Whereas several recent approaches for spatio-temporal action localization do take into account temporal information, they ignore spatial context such as interaction with humans, objects and the surrounding scene. This results in confusion of similar actions and interactions, such as jumping and shooting a basketball. We demonstrate that augmenting a state-of-the-art action localization approach with spatial context generates a significant performance improvement.

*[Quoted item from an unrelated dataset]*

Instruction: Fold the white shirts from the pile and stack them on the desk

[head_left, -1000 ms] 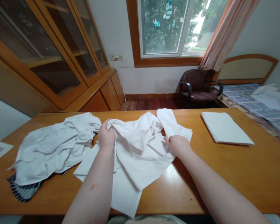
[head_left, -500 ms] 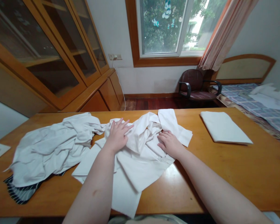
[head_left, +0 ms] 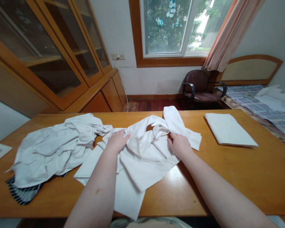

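Observation:
A crumpled white shirt [head_left: 142, 164] is spread over the middle of the table, with a sleeve standing up at its far right side. My left hand [head_left: 117, 141] has its fingers curled into the cloth on the left, the fingertips mostly hidden. On the right, my right hand [head_left: 181, 146] grips the cloth by the raised sleeve, fingers bent round it. Between the hands the fabric lies in loose folds with a small gap showing the wood.
More rumpled white clothes [head_left: 54, 148] lie at the left on the wooden table [head_left: 218, 177], above a dark striped cloth [head_left: 23, 191]. A folded white cloth [head_left: 229, 129] rests at the right. Beyond the table are a brown armchair [head_left: 197, 84] and a bed [head_left: 270, 104].
Both hands have gone from spread fingers lying on the shirt to curled fingers gripping it. The right hand has shifted right, and the sleeve beside it has risen.

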Demonstrator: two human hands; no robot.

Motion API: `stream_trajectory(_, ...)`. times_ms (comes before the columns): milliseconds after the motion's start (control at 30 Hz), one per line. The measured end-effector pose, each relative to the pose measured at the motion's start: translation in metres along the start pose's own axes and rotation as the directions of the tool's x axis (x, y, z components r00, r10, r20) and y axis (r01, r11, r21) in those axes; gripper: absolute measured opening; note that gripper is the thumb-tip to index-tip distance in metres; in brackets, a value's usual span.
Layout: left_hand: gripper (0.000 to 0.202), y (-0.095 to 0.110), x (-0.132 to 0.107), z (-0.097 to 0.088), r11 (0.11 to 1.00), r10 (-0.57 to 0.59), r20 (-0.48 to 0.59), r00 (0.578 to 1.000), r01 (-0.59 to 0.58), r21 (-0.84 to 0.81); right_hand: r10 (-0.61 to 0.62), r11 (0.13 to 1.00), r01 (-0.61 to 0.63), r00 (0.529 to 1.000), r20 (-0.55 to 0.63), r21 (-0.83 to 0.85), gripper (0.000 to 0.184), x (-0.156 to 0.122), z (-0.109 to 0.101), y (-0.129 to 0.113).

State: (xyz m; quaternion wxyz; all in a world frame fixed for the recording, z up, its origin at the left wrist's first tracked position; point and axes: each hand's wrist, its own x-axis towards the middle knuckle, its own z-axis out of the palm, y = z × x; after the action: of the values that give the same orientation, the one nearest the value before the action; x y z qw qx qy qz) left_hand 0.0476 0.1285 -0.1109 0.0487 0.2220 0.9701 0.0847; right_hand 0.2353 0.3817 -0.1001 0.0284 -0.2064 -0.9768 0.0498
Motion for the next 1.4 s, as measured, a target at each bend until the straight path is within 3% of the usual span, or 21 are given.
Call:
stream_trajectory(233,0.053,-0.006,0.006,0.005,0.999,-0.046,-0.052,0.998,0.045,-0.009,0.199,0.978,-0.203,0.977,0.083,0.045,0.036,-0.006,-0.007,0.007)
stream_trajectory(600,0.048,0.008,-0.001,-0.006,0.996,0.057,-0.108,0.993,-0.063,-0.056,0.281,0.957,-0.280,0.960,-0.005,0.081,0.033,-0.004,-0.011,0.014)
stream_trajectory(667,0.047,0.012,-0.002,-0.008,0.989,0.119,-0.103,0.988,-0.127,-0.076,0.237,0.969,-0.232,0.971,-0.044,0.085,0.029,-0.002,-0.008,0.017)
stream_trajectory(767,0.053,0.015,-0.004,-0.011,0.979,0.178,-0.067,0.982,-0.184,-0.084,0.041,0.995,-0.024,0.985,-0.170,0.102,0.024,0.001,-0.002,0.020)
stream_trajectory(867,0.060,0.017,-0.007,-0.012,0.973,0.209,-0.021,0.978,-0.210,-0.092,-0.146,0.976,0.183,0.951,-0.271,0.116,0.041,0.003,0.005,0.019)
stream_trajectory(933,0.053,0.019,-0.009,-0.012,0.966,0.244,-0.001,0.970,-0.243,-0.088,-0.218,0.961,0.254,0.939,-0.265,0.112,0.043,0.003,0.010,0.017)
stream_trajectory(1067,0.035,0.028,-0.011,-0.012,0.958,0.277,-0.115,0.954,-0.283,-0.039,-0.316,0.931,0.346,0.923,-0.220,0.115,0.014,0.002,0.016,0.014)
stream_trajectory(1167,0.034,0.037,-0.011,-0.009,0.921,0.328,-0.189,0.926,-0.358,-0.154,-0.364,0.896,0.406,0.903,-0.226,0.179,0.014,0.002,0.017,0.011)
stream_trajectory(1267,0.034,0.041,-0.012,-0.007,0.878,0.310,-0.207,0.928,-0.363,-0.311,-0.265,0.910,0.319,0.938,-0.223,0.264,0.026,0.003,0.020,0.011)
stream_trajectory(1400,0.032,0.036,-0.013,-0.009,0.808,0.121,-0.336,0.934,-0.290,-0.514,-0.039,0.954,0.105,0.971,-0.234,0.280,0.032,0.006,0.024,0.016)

Context in Vision. The use of context information to improve visual recognition has been extensively studied in computer vision. Early work showed that context can help scene classification [35], object detection [15, 17, 33, 39, 52], and action recognition in images [60]. In these cases, context often provides a strong prior that enables more robust recognition. While these models of context were largely hand-designed, recent investigations have studied how to learn context with deep convolutional networks [46, 47]. Spatial context has also been studied in self-supervised learning for learning unsupervised visual representations [6, 36]. Beyond images, context has been leveraged in video, in particular for recognizing actions with hand-crafted features [32] and learned representations [8, 45]. While we are also interested in recognizing human actions with context, this paper focuses on the role of context for detection. Importantly, since recognizing actions from crops is challenging even for humans, we believe context should play a critical role for learning robust action detection models.

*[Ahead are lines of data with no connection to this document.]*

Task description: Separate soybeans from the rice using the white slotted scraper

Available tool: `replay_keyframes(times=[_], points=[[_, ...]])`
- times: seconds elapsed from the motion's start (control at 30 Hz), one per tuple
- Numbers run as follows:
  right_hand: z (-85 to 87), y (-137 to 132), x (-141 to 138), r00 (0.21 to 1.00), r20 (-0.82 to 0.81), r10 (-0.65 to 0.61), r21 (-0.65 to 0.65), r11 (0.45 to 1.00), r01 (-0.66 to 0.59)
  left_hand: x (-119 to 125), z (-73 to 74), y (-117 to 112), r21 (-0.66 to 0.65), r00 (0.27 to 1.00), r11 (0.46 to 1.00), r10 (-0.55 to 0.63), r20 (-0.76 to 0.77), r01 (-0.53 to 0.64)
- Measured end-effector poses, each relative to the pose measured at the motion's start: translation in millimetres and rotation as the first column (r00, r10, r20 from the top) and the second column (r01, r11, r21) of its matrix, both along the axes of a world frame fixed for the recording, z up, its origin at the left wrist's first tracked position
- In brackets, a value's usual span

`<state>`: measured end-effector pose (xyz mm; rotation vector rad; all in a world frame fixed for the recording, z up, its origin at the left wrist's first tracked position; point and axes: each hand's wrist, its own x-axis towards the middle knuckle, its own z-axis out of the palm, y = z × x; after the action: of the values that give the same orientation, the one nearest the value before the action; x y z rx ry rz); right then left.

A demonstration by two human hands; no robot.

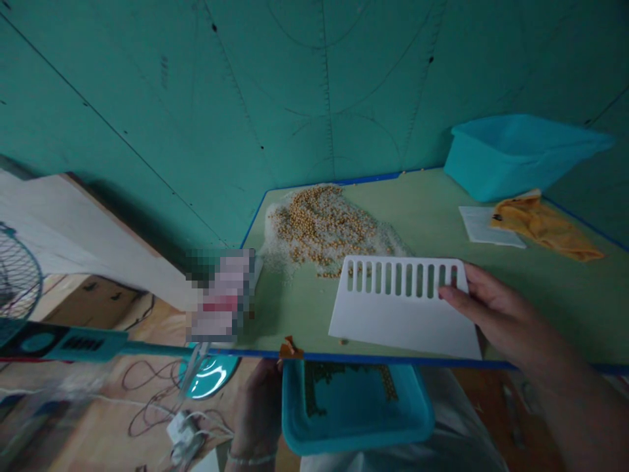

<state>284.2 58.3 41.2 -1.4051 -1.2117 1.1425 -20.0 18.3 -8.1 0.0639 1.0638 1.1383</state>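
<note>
Right hand (501, 316) grips scraper (403, 321) (bare tabletop (289, 307) leftward), left hand (259, 400) tray (354, 406) below the edge (373, 359).

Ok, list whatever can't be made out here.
In the head view:
Right hand: some fingers hidden by the slotted white scraper.
Left hand: most fingers hidden, seemingly by the tray.
Turquoise bin: floor hidden by its near wall.
Fan: cage cut off by the left edge.
Pixelated item: details masked by mosaic.
</note>
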Motion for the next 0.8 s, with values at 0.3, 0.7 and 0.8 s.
replay_keyframes(times=[0.3, 0.7, 0.8], points=[[0.1, -5.2, -0.5, 0.996, -0.054, 0.066, -0.037, 0.997, -0.068, 5.4, 9.2, -0.8, 0.043, 0.999, 0.999, -0.031, 0.027, 0.03], [3.0, -9.1, -1.6, 0.996, -0.076, 0.048, -0.035, 0.998, -0.051, 8.9, 8.5, -0.6, 0.059, 0.998, 0.998, -0.019, 0.052, 0.016], [4.6, -10.2, -1.9, 0.995, -0.056, 0.079, -0.013, 0.997, -0.08, 9.4, 7.0, -0.9, 0.064, 0.999, 0.998, -0.023, 0.039, 0.02]])
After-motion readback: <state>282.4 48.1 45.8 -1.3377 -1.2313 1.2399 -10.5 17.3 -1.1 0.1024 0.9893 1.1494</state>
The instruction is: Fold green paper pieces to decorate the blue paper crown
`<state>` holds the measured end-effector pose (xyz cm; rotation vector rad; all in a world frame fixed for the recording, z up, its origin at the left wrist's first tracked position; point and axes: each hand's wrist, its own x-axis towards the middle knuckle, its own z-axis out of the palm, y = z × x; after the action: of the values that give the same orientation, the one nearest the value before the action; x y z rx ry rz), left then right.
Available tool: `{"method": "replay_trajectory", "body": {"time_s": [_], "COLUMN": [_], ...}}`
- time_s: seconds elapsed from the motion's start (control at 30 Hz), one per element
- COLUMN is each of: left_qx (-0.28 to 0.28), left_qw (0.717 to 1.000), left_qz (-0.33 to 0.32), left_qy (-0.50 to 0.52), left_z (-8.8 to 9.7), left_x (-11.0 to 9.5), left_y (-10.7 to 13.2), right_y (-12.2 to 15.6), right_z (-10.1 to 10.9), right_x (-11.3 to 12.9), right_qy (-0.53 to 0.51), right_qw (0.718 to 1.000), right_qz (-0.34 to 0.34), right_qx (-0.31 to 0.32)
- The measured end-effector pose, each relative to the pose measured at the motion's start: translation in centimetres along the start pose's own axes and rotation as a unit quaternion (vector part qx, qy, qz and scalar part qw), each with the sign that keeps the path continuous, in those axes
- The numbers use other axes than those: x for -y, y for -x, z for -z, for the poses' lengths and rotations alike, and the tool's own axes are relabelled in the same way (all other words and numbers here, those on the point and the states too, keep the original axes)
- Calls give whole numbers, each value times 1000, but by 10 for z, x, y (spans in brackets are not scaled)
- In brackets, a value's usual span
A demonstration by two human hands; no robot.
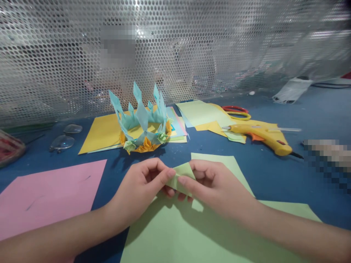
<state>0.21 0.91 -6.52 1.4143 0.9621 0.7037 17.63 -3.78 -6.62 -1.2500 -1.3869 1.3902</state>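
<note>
A small folded piece of light green paper is pinched between both hands at the middle of the head view. My left hand is closed on its left side, thumb on top. My right hand grips the right side, its thumb pressed on the paper's face and fingertips underneath. Below the hands lies a large sheet of green paper. Just beyond them stands a light blue folded-paper crown with tall points and orange and green paper flowers along its lower edge.
Pink paper lies left, with eyeglasses behind it. Yellow paper lies under the crown. At right, a yellow glue gun rests on paper near scissors. A perforated metal panel stands along the back of the blue table.
</note>
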Motion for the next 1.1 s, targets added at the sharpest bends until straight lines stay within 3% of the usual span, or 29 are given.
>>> {"method": "replay_trajectory", "body": {"time_s": [0.17, 0.6, 0.7, 0.9, 1.1], "left_qx": [27, 26, 12, -7, 27], "left_qw": [998, 996, 995, 995, 996], "left_qz": [34, 49, 47, 39, 41], "left_qy": [36, 76, 87, 95, 78], "left_z": [0, -1, 1, 3, 3], "left_x": [-3, -7, -6, -3, -5], "left_y": [0, -3, -4, -4, -3], "right_y": [0, -1, 0, 2, 3], "right_z": [0, -1, 1, 1, 2], "right_x": [1, -4, -4, -7, -9], "right_qy": [-2, -39, -7, -14, 137], "right_qw": [1000, 999, 1000, 995, 973], "right_qz": [-10, -14, -11, 64, 148], "right_qx": [-5, 16, -9, -79, -110]}}
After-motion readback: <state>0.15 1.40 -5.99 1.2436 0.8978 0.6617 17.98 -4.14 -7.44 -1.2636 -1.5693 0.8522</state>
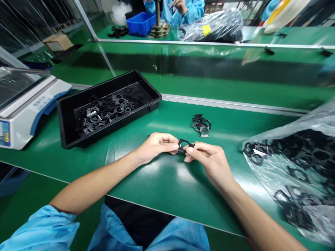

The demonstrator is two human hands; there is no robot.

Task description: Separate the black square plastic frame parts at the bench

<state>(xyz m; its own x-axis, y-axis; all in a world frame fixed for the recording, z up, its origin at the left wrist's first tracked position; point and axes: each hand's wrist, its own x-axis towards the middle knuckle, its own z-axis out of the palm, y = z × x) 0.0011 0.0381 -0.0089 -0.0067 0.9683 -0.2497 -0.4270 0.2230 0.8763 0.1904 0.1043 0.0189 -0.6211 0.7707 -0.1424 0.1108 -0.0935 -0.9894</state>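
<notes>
My left hand point(156, 145) and my right hand point(206, 159) meet over the green table point(162, 181), both pinching one small black plastic frame part point(184, 144) between fingertips. The part hangs just above the mat. A small heap of the same black parts point(201, 124) lies a little beyond my hands. To the left stands a black tray point(68, 115) with several such parts spread in it. At the right a clear plastic bag point(309, 139) holds many more.
A white and blue weighing scale point(23, 104) sits at the far left. A metal rail point(235, 104) borders a green conveyor behind. Across it are a blue bin point(140, 23), a wrapped bundle point(214, 26) and another person's blue sleeve point(195, 8).
</notes>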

Modeling the relations between objects [31, 38] and more specifically between humans and objects [12, 14] has been shown to improve the performance of recognizing relations in static images. Recent work [12] obtains state-of-the-art performance for human-action-object recognition on V-COCO [14] and HICO-DET [4]. In contrast to our approach, their model is only applied to static images and relies on full supervision of actor, action and objects as annotated in V-COCO [14] and HICO-DET [4].

Fig. 2.

Overview of our proposed action detection framework. Compared to a standard action detection approach, the proposed framework extracts pairwise relations from cropped actor features and a global feature map with the actor-centric relation network (ACRN) module. These relation features are then used for action classification.

3 Action Detection with Actor-Centric Relation Network

This section describes our proposed action detection framework. The framework builds upon the recent success of deep learning methods for object and action detection from static images [40] and videos [37]. We note that the relational information between the actor of interest and other actors or objects are important to identify actions, but are typically ignored by recent action detection methods [24, 37]; such annotations could be time consuming to collect, and are not provided by many of the recent action recognition datasets [13, 26, 48]. Our proposed frameworks aims at explicitly modeling relations with weak actor-level supervision, with an actor-centric relation network module. Once trained, the framework can not only detects human actions with higher accuracy, but can also generate spatial heat maps of the relevant relations for each actor and action. An overview of the approach can be found in Fig. 2.

3.1 Action Detection Framework

Our goal is to localize actions in videos. We follow the popular paradigm of frame-based action detection, where the model produces bounding-box predictions for actions on each frame individually [11, 37], and then links them into tubes as a post-processing step.

Action Detection Model. Our base model has two key components: actor localization and action classification. These two components are trained jointly in an end-to-end fashion. This action detection model was proposed in [13], motivated by the success of applying end-to-end object detection algorithms to action detection [24, 37]. The inputs to the base model include the key frame to generate action predictions, and optionally neighboring frames of the key frame as temporal context. The outputs of the base model include 2D bounding boxes of localized actions for the key frame. The overall architecture of the base model largely resembles the Faster R-CNN detection algorithm. For actor localization, our method uses the region proposal network (RPN) from Faster R-CNN to generate 2D actor proposals. For action classification, we use deep representations extracted from the key frame and (optionally) neighboring frames. Unlike Faster R-CNN, we do not require the actor proposal network to share the same extracted features as the action classification network, although such sharing is possible. This allows more freedom to the choice of action classification features without adding much computation overhead, as classification feature computation is usually dominated by the neighboring frames.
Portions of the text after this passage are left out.